▶ [What the task requires]: Only the lines that include "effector" should be copied from the data below.

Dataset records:
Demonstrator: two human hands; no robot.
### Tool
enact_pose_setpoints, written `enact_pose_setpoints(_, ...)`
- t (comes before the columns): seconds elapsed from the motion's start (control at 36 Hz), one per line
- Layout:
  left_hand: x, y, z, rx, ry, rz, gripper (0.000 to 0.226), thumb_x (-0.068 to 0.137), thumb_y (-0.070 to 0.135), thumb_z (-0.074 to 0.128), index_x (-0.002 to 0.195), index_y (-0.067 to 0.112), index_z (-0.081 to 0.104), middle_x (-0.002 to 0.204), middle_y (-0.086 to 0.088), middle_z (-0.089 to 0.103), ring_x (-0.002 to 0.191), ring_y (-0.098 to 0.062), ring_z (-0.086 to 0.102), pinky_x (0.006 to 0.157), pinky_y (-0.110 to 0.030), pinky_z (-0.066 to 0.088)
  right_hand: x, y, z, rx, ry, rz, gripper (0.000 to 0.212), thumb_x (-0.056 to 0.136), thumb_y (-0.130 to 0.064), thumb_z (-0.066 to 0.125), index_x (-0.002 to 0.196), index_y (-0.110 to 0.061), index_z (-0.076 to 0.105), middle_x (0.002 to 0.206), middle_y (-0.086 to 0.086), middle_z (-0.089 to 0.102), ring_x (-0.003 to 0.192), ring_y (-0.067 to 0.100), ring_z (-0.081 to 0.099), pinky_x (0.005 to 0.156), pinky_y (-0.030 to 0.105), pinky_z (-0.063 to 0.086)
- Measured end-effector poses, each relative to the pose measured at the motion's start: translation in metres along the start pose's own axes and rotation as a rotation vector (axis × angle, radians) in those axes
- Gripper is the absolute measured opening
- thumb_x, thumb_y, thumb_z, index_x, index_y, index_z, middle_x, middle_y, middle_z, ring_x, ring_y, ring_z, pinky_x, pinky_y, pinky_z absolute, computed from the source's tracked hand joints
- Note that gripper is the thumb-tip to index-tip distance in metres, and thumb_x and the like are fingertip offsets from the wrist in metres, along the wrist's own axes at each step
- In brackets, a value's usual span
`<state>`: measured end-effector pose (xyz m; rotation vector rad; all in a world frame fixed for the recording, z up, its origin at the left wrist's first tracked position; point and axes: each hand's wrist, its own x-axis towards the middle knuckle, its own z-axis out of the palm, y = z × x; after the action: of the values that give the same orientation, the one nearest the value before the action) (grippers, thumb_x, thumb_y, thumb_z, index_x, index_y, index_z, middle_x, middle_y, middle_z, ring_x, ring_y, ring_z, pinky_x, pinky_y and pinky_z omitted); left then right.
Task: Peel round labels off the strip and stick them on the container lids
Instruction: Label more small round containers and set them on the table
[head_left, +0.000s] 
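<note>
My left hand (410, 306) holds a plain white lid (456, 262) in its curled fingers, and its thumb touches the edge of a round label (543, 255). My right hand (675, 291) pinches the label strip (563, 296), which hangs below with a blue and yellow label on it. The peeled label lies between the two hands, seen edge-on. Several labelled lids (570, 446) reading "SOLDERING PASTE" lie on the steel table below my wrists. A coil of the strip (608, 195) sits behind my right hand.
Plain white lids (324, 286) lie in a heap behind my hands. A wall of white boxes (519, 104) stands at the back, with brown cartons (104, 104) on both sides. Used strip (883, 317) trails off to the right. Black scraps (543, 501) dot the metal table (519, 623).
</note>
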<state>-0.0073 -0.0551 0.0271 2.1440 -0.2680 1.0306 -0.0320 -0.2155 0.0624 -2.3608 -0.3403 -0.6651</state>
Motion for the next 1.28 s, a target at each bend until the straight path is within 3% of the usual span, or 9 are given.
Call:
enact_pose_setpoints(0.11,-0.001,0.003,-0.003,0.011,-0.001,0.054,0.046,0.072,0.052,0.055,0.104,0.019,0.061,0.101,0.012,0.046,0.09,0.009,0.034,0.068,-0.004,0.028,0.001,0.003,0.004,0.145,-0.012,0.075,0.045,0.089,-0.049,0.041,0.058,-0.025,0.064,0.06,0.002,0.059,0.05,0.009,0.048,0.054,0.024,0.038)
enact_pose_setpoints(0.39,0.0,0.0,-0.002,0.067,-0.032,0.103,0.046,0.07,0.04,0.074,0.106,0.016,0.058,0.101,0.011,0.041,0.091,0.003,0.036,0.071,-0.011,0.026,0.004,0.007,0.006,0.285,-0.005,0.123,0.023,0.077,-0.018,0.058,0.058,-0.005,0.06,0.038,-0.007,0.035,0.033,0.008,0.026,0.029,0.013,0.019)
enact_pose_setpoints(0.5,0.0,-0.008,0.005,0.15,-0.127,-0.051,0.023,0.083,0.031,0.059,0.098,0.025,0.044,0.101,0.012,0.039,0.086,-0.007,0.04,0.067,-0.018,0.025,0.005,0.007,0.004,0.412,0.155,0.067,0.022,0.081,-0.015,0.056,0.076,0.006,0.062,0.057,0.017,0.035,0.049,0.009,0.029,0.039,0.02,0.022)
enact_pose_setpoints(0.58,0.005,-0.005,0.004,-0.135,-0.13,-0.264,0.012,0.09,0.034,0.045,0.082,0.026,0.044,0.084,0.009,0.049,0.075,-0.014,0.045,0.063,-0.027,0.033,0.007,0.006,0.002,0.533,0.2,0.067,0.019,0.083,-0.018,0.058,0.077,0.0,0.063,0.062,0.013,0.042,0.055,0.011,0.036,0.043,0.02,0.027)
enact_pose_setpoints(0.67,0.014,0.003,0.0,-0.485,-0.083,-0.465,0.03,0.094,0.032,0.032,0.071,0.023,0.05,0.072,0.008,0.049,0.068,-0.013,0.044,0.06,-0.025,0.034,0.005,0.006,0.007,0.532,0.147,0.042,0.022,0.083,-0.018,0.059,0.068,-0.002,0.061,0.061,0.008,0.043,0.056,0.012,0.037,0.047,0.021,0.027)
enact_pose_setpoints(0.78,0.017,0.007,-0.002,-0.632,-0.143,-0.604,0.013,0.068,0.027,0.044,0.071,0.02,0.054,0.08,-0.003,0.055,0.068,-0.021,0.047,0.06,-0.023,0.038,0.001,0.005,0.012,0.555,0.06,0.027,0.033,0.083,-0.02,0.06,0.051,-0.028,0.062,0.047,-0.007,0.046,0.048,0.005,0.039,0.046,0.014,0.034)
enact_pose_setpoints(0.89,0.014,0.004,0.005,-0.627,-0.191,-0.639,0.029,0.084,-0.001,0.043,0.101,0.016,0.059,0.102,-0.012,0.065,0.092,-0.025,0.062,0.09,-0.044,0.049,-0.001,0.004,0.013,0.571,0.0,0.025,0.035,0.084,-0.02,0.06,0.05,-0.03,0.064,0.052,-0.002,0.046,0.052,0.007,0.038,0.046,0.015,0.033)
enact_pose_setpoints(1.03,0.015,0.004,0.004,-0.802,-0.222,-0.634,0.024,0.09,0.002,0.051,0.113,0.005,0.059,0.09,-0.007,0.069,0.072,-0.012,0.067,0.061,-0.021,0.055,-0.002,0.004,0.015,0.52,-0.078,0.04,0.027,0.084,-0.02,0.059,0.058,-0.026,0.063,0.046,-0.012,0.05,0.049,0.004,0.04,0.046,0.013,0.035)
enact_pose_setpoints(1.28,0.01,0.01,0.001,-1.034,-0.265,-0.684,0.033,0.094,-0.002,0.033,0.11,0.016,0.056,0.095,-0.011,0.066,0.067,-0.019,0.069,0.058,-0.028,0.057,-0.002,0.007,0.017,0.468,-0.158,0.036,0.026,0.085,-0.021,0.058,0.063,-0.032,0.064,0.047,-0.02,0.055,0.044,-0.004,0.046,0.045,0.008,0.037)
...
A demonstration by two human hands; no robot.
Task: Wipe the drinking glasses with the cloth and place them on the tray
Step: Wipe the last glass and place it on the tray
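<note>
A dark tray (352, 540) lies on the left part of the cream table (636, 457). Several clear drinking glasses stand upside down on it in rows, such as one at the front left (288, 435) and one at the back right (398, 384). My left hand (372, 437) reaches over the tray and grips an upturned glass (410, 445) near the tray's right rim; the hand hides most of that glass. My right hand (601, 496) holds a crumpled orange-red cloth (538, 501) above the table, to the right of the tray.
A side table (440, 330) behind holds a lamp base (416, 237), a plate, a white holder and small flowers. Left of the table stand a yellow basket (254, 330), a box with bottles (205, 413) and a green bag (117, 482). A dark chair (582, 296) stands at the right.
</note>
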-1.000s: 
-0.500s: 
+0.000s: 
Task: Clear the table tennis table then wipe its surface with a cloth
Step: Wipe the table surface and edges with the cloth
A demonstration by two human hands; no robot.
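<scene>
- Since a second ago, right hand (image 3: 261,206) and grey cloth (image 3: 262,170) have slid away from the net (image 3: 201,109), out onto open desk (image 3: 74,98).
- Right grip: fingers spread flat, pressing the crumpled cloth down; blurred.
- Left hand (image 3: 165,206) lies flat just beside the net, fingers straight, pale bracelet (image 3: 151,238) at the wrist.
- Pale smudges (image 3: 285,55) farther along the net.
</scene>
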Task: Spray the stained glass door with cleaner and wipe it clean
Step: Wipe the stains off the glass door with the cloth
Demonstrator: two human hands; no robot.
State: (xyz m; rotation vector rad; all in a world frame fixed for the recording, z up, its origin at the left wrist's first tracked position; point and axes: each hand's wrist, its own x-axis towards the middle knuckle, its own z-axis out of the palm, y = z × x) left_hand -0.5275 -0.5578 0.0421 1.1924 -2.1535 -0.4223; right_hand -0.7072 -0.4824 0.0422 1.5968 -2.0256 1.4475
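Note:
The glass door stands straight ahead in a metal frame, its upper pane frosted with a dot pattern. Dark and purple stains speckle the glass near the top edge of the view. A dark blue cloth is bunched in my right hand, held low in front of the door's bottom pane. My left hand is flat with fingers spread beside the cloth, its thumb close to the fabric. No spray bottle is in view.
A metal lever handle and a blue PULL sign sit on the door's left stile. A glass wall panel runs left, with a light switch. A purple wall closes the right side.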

▶ [Response area]:
- Measured end-effector poses, each relative to the pose measured at the motion's start: translation in metres along the start pose's own axes and rotation as a rotation vector (axis × angle, radians) in those axes
`<state>`: measured end-effector pose (xyz m; rotation vector rad; all in a world frame fixed for the recording, z up, its origin at the left wrist's first tracked position; point and axes: each hand's wrist, its own x-axis towards the middle knuckle, its own z-axis out of the palm, y = z × x; after the action: of the values that give the same orientation, the one nearest the value before the action) (grippers, thumb_x, thumb_y, thumb_z, index_x, index_y, index_z, middle_x, middle_y, middle_z, ring_x, ring_y, ring_z, pinky_x, pinky_y and pinky_z omitted); left then right.

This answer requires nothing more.